It takes Hawkeye by surprise, how easy it is to sink into a rhythm with Peg as they work together in the kitchen. He'd tried asking her questions but she hadn't seemed keen on answering them – not yet, at least. So he'd donned his father’s apron, tossed her his own, turned on the radio and now they were moving side by side.
They work well together.
"So," Peg says, cracking a few eggs into a bowl and eyeing the array Hawkeye had laid out on the counter. "This is the legendary Pierce Family French Toast recipe?"
"The one and only," he nods, grating some fresh nutmeg into the carefully measured out milk and vanilla. "Passed down through generations. When I was a kid, my dad used to tell me that each slice is like a piece of our family’s history."
She smiles indulgently, and lets him lean in to pour the rest of the mixture into the eggs. "BJ will be jealous I got to try it… History has a way of sticking around, doesn't it?"
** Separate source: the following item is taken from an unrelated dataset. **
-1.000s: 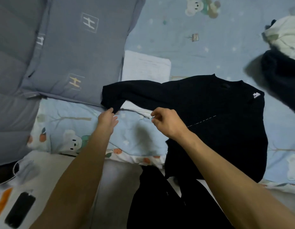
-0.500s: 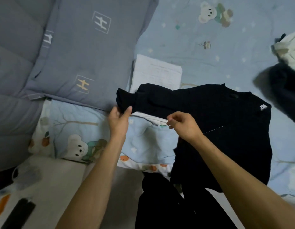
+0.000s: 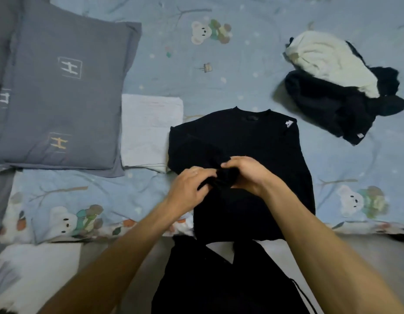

"Yeah..." he hums, absentmindedly, carefully measuring out the last of the spices. She isn’t just talking about french toast. "I suppose it does. Like a good memory. Or a bad penny."
"Or people."
"...Yeah," he says, echoing her soft tone and turning away from her. Someone needs to pre-heat the skillet. "Or people." Unsure what else to do next, he pulls out a whisk and passes it to her without turning back around. "Hey, would you like to do the honors? You've got to whisk it just until it starts to froth at the top."
He takes the whisk being slipped from his grasp as a ‘yes,’ and listens to her delicate wrist beginning to expertly aerate the mixture for a long moment. The only sounds in the kitchen is that one, the whisk sluicing through the custard mixture, the clicking of the hob as Hawkeye turns on the gas and tries to light it, and the soft crooning voice of Elvis Presley through the radio singing ‘Love me tender, love me true, all my dreams fulfill… For, my darling, I love you, and I always will… ’
He wants to turn it off.
Instead, he busies himself with setting a low flame and preparing the cast iron with a bit of butter until she speaks again, and he feels frozen to the spot.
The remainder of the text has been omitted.